Les baby-boomers… encore eux
Pour Yannik St-James, l’explosion de l’offre vient aussi d’une demande des consommateurs de 50 ans et plus. «Les baby-boomers sont très préoccupés par leur santé, explique-t-elle, alors les entreprises mettent sur le marché des produits à valeur ajoutée, comme les omégas-3 et 6, les probiotiques, etc.» De la même façon, de nombreuses émissions culinaires et livres de recettes enseignent comment prévenir les maladies. Le Dr Richard Béliveau, par exemple, s’est fait connaître notamment par ses livres sur les aliments anti-cancer.
Mais le discours santé n’affecte pas que les baby-boomers. Le même coup de sonde d’Écho Sondage affirmait que 87,0% des répondants avaient acheté ou consommé un aliment afin de profiter de ses bienfaits.
Pas étonnant qu’on ait vu, devant cette avalanche d’informations parfois contradictoires, l’apparition d’une multitude de «modes» alimentaires, des pratiques qui peuvent parfois être dangereuses pour la santé. «Ce n’est pas tout le monde qui est outillé pour se renseigner auprès des bonnes sources», précise Émilie Lacaille. En plus des végétariens, il y a les végétaliens (aucun produit animal, tels les oeufs ou le lait), les crudivores (aliments crus seulement) ou même les orthorexiques (obsédés par l’alimentation saine). «J’ai même entendu l’histoire d’une personne qui n’a mangé que des raisins pendant un mois pour se purifier», se souvient-elle.
Que faire?
Les deux spécialistes interrogées prodiguent le même conseil pour éviter de trop se prendre la tête dans la cuisine: revenir à la base. «Il faut cuisiner, manger des produits frais et éviter les aliments transformés», dit Émilie Lacaille. Au fond, c’est un peu ce que nous faisons en collectionnant les livres de recettes et en redécouvrant les marchés publics. Rappelons que lorsqu’elle parle d’aliments transformés, Émilie fait référence à des aliments contenant des ingrédients artificiels, des agents de conservation, des sucres ajoutés, des dérivés du sodium, etc., et exclut donc dans son interprétation des aliments tels que le lait, le beurre et la crème, même s’ils ont été transformés.
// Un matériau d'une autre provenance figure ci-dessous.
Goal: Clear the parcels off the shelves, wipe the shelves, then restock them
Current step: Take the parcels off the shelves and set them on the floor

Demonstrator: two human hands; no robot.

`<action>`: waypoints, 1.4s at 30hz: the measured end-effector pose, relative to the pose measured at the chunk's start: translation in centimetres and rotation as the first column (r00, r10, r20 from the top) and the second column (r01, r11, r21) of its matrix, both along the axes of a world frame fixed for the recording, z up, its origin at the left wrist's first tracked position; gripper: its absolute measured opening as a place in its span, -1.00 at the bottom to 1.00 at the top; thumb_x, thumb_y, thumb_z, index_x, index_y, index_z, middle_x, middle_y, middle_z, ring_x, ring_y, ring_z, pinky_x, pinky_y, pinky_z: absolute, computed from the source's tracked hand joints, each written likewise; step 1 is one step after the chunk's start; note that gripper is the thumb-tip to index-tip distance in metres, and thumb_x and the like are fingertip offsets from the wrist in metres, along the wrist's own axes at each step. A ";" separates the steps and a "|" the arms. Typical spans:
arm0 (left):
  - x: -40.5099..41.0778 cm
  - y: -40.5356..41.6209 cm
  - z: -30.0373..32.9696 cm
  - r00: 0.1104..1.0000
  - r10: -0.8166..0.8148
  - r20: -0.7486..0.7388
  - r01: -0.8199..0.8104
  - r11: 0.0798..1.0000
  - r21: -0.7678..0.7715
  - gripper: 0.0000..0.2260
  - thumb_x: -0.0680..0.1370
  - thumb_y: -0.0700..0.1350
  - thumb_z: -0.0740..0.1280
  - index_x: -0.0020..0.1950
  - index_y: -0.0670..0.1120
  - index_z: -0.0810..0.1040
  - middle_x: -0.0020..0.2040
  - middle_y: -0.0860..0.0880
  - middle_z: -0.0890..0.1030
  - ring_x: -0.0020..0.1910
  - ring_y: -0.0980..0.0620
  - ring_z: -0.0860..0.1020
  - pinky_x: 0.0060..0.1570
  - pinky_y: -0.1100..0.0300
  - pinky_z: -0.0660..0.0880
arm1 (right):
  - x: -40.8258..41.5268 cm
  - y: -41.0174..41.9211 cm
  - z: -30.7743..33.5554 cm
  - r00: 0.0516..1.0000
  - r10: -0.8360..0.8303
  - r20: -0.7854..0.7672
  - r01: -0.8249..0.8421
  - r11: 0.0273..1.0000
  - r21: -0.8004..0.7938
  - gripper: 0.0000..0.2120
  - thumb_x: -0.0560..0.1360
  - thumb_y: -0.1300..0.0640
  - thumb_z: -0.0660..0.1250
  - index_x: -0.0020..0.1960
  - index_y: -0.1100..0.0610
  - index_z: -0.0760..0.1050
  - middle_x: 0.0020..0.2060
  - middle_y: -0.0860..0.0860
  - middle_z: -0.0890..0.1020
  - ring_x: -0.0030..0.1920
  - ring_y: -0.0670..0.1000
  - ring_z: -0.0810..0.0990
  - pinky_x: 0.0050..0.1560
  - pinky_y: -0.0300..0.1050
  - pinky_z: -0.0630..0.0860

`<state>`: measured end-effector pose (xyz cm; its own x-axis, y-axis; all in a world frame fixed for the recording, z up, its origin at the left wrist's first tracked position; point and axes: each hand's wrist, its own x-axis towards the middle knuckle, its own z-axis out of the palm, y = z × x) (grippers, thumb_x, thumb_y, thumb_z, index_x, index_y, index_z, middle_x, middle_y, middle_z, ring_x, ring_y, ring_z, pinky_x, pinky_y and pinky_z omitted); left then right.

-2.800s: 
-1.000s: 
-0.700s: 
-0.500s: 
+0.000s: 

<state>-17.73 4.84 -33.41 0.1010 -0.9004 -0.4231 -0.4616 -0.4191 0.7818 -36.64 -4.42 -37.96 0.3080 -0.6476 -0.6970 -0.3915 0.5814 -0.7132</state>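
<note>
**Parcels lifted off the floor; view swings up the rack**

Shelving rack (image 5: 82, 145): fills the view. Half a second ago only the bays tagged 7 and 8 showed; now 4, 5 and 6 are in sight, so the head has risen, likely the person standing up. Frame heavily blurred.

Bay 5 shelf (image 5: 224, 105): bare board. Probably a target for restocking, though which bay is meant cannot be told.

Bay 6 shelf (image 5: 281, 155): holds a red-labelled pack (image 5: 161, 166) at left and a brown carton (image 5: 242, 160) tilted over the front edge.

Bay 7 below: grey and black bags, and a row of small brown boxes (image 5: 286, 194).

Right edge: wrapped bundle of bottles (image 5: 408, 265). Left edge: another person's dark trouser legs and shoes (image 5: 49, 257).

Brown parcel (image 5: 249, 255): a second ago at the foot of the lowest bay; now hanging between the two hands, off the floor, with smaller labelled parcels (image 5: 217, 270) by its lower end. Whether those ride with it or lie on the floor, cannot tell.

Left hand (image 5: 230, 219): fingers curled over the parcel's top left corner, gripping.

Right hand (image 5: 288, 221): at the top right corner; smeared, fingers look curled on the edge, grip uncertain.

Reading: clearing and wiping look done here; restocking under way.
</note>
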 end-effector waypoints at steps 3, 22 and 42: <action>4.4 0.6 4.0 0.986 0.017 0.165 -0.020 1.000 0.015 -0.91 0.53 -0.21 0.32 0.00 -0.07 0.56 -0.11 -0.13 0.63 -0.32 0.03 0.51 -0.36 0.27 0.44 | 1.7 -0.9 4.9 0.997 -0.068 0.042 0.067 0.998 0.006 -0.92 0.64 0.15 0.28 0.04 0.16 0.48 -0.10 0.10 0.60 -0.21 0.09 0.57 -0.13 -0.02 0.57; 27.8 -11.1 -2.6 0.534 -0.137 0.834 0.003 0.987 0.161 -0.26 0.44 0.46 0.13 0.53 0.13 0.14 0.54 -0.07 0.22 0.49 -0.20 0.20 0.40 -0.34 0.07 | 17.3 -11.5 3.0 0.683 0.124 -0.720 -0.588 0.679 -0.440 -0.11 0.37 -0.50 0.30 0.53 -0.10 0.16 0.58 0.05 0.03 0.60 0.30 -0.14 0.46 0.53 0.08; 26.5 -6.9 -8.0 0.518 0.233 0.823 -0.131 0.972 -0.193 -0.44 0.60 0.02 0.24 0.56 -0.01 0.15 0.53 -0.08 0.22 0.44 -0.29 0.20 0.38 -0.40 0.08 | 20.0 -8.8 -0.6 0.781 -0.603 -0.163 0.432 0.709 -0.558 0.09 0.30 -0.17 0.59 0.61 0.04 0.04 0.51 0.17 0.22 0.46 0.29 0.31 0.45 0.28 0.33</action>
Pour Annie et Christian, cuisiner est aussi une façon de s’amuser que ce soit en invitant les amis à l’automne pour faire leur propre sauce tomate, en allant visiter les producteurs de la région ou simplement en testant de nouvelles recettes. Le couple découvre aussi le Québec à travers ses produits. «Par exemple, confie Annie, l’émission Coureurs des bois [Télé-Québec] m’a fait découvrir des produits d’ici que je ne connaissais pas, comme la chicouté ou la sagittaire, mais aussi les régions où ils poussent.»
Pour ce qui est du père d’Annie, la nouvelle passion de sa fille l’a aidé à délaisser un peu le steak-patates et la soupe aux pois. À Noël, le couple lui a offert un cours de cuisine chez Les Touilleurs. «Il en est revenu enchanté!»